Figure 4: Forest plot to assess the association of HMGA2 expression with disease-free survival/progression-free survival/ recurrence-free survival.
Publication bias and sensitivity analysis
Begg’s test and Egger’s test were applied to assess publication bias. The results indicated that there was no obvious publication bias for OS (P = 0.199 for Begg’s test and 0.271 for Egger’s test) or DFS/PFS/RFS (P = 0.764 for Begg’s test and P = 0.076 for Egger’s test) among the included studies (Figure 5A and 5B). To ensure stability of results, we performed sensitivity analysis by sequentially omitting each study and analyzing the remaining datasets. We found that none of the studies had a significant effect on the OS or DFS/PFS/RFS (Figure 6A and 6B) independent of the others. This confirmed that the outcomes were stable and reliable.
Figure 5: (A) Funnel plot for the meta-analysis of correlation between HMGA2 expression and overall survival. (B) Funnel plot for the meta-analysis of the correlation between HMGA2 expression and disease-free survival/progression-free survival/ recurrence-free survival.
Figure 6: (A) Sensitivity analysis of the association between HMGA2 expression and overall survival. (B) Sensitivity analysis of the association between HMGA2 expression and disease-free survival/progression-free survival/recurrence-free survival.
DISCUSSION
The HMGA protein family contains HMGA1a, HMGA1b, HMGA1c, and HMGA2 proteins [37]. Recently, evidence has implicated HMGA2 having complex functions in cancer [9]. HMGA2 promotes tumorigenesis through regulating transcription of human telomerase reverse transcriptase (hTERT) and binding directly to the promoters of FN1 and IL11 [38, 39]. Moreover, aberrant expression of HMGA2 promotes cancer invasion, metastasis, and epithelial-to-mesenchymal transition (EMT) by activating the transforming growth factor beta (TGFβ) and Wnt/β-catenin signaling pathways [40, 41]. In addition, HMGA2 through activating HMGA2-FOXL2-ITGA2 and HMGA2-TET1-HOXA9 pathways prompts cancer distant metastasis and chemoresistance [42, 43]. Furthermore, miRNAs like miR-490-3p and miR-145 can inhibit cancer development and progression by direct regulation of HMGA2 expression [23, 44]. A study by Li et al. [45] showed that long non-coding ribonucleic acid (lncRNA) HIT000218960 promotes papillary thyroid cancer by upregulating HMGA2 expression. These results suggest that HMGA2 acts as a target gene of many micro RNAs (miRNAs) and lncRNAs, which play critical roles in regulating tumorigenesis and cancer progression.
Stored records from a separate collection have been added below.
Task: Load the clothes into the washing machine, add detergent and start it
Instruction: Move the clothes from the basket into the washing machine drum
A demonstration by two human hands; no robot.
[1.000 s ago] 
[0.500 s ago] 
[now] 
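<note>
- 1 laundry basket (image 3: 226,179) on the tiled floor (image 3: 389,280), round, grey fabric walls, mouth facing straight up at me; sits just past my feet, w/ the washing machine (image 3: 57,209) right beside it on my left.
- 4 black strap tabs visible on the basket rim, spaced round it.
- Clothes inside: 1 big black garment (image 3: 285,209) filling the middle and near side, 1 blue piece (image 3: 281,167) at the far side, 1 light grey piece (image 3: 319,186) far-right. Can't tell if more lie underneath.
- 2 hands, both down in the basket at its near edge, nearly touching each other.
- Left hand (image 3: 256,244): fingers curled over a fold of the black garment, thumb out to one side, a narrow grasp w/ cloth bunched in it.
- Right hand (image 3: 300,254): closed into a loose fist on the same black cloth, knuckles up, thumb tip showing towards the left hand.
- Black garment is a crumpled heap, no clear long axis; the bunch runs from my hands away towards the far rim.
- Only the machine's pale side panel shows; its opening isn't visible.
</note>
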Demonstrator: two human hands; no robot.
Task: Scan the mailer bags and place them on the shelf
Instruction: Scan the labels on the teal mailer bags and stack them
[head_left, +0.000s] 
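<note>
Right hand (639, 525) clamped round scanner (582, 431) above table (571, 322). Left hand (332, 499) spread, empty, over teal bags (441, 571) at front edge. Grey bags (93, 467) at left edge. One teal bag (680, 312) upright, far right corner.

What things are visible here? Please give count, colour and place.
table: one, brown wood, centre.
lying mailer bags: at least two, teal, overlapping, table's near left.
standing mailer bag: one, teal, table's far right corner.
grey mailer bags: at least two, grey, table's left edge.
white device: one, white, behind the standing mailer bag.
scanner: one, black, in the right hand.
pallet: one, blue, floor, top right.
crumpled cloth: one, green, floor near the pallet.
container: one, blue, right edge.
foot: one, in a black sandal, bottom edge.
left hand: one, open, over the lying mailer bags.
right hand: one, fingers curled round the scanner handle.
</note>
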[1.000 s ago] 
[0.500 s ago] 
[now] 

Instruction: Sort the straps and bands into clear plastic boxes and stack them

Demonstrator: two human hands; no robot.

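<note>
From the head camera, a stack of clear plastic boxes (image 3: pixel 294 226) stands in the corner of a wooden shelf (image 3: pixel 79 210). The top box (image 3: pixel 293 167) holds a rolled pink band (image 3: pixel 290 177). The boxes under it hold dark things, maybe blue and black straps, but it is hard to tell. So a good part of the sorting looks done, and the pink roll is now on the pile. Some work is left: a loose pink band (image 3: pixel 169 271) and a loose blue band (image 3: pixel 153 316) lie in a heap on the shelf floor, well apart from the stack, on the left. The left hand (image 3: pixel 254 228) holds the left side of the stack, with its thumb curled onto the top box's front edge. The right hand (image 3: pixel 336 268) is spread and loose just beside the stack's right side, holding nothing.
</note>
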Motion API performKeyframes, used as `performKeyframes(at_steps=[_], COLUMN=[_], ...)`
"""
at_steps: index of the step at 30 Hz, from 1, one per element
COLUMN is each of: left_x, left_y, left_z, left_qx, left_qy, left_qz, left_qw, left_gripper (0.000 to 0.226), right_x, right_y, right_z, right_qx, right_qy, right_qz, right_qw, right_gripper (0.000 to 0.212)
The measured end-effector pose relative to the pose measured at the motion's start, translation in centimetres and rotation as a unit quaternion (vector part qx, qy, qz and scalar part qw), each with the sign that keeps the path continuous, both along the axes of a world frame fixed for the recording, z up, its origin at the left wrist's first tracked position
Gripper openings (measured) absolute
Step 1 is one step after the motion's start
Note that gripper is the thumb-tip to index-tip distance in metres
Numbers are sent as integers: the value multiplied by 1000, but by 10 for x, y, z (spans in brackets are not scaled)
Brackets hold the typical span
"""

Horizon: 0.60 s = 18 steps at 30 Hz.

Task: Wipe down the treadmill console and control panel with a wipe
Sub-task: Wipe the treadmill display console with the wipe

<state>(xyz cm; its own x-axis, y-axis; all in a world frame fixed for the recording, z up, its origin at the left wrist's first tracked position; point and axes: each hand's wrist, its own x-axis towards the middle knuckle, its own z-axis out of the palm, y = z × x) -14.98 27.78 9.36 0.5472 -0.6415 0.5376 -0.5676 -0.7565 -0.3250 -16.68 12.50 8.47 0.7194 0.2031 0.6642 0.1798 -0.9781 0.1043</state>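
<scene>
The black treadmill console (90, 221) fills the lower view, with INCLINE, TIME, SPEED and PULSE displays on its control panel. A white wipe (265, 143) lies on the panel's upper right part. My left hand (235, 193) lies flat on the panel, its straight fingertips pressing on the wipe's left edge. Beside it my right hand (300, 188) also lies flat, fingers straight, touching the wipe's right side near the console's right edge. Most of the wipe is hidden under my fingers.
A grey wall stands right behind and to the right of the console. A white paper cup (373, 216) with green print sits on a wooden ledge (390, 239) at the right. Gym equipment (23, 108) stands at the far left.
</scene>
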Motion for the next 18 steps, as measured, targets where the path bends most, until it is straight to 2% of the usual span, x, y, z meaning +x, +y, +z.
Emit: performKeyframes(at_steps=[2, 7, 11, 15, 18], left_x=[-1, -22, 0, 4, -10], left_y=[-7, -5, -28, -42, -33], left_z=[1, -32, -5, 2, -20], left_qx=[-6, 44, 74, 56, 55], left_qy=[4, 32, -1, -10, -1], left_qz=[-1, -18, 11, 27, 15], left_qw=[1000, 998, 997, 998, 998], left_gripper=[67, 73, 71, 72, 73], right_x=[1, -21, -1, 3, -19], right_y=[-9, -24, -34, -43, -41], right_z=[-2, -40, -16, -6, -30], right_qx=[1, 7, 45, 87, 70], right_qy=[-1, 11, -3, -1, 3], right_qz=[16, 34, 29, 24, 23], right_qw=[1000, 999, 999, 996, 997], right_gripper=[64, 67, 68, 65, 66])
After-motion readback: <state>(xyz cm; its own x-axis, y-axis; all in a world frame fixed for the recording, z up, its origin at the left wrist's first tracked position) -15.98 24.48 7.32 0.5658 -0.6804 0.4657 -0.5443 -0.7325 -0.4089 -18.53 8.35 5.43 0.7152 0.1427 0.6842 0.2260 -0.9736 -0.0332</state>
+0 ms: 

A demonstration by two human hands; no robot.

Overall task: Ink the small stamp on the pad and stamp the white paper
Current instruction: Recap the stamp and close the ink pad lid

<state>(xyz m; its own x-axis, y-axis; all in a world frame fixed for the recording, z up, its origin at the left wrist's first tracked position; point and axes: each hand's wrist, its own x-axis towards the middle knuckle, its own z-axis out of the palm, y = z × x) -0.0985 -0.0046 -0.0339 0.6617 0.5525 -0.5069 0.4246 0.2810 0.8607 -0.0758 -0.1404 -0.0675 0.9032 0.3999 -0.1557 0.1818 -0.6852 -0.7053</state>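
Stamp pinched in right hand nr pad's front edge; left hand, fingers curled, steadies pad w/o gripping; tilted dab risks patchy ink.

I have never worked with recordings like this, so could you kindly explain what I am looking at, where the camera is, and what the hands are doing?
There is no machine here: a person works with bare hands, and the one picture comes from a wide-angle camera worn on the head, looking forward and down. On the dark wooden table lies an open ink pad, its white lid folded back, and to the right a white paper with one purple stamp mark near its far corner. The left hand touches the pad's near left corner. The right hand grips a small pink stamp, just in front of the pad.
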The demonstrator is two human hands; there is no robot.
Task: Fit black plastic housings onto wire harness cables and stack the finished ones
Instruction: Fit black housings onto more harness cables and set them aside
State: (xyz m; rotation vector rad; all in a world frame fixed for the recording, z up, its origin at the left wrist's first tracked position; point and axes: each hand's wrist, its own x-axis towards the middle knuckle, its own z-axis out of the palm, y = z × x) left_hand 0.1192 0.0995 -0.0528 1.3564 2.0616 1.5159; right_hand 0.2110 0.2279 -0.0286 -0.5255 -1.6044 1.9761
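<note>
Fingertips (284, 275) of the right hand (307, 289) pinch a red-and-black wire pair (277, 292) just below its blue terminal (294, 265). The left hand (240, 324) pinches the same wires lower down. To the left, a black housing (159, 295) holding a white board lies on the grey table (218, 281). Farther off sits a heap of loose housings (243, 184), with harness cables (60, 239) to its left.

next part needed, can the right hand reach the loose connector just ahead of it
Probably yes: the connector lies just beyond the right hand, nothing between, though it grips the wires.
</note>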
In addition, several recent studies demonstrated that HMGA2 overexpression, both in the tissues and blood of patients with cancer correlated with poor tumor differentiation, positive lymph node metastasis, and advanced stage, indicating a poor prognosis [46, 47]. As a member of the HMGA protein family, HMGA1 also has been reported to be overexpressed in cancers and promote tumorigenesis [48–51]. However, the prognostic role of HMGA1 in different types of cancers remains controversial. Liau et al. [52] suggested that HMGA1 overexpression promotes tumorigenicity through activating PI3-K/Akt-dependent signaling pathways and predicts poor postoperative survival of pancreatic adenocarcinoma patients. While Jun et al. [18] indicated that HMGA1 overexpression was not correlated with lymphatic invasion, TNM stage, or cancer recurrence. Therefore, further studies are needed to clarify the prognostic role of HMGA1 in different types of cancers. In this meta-analysis, we only sought to understand whether HMGA2 can be used as a prognostic biomarker in cancer patients.
In this meta-analysis, we included 4114 patients from 29 studies, and the outcomes demonstrated a statistically significant correlation between high HMGA2 expression and poor OS. Meanwhile, high HMGA2 expression was significantly correlated with short DFS/PFS/RFS. In subgroup analysis, we found that high expression of HMGA2 conferred a worse OS in patients regardless of the study region, sample size, detection method, or analysis method, which further confirmed the prognostic potential of HMGA2. Subgroup analysis by cancer type revealed a significant correlation between HMGA2 expression and OS in gastric cancer, breast cancer, hepatocellular carcinoma, colorectal cancer, nasopharyngeal carcinoma, and esophageal carcinoma. However, no such correlation was seen in ovarian cancer. A study by Hetland et al. [53] has suggested that HMGA2 expression was unrelated to chemotherapy response or survival of ovarian serous carcinoma patients. Meanwhile, according to Califano et al. [22], overexpression of HMGA2 has no significant prognostic value for DFS and OS in multivariate analysis; even high HMGA2 expression combined with high body mass index (BMI; ≥25 kg/m2) indicated a poor prognosis in patients with ovarian cancer. Our outcome is consistent with results of these studies. However, there were only 2 studies included in this subgroup, so publication bias may have contributed to the negative outcome. Lymph node metastasis, lymphovascular space involvement, and advanced stage significantly affect survival outcomes of cancer patients [54]. According to our results, HMGA2 overexpression was significantly linked to advanced TNM stage (stage III/IV), positive lymphovascular space invasion, distant metastasis, and lymph node metastasis. This further verifies the prognostic role of HMGA2.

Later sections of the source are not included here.